429.  Our view, reflected in many of the recommendations we have already made, is that as long as the UK retains ultimate responsibility, and therefore has contingent liabilities, for an Overseas Territory, it must be willing to act on issues of very serious concern, even if they are in areas that have been devolved to local governments. Our Report has focused on governance, but other select committees have adopted the same approach in relation to other issues. The Public Accounts Committee called for greater willingness to use reserve powers to demand increases in funding of crime prevention and disaster management from local administrations and to bring in external investigators to investigate money laundering; and, for different reasons, the Environmental Audit Committee called for increased UK funding and involvement in environmental management, conclusions which we have supported in our Report.
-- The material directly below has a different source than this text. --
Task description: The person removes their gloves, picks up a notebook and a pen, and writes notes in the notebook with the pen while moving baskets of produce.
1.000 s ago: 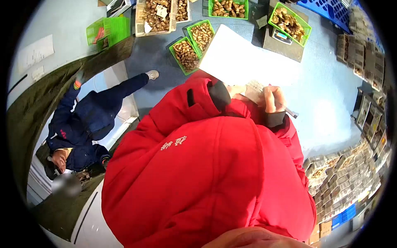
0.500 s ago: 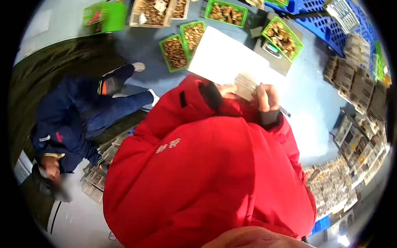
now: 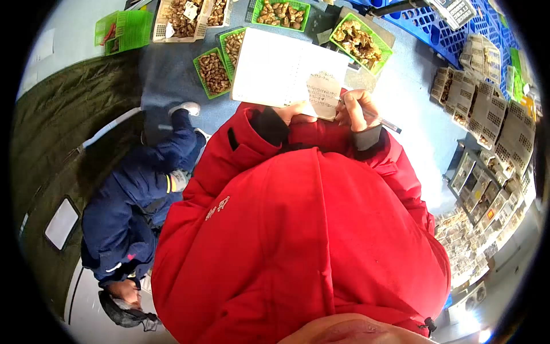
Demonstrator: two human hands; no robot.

430.  Deciding whether a governance issue is serious enough to merit intervention is a difficult assessment to make. Governors play a key role in monitoring developments, reporting them to London, and trying to persuade local governments to make improvements themselves. It is therefore crucial that individuals appointed have strong characters and good judgement. We agree with Meg Munn, who commented that being a Governor "is a Foreign and Commonwealth Office role unlike any other".[671] As the then Director of the Overseas Directorate told us, it is an "extremely demanding" role and requires "the ability to make things happen, often in environments where making things happen is not that straightforward". [672] A former diplomat, now head of consultancy BioDiplomacy, also told us that the hardest aspect of being a Governor was the ability to "remain sane and healthy in a society with which they may be unfamiliar and where support from day-to-day friendships may be lacking or compromised by their official position." [673]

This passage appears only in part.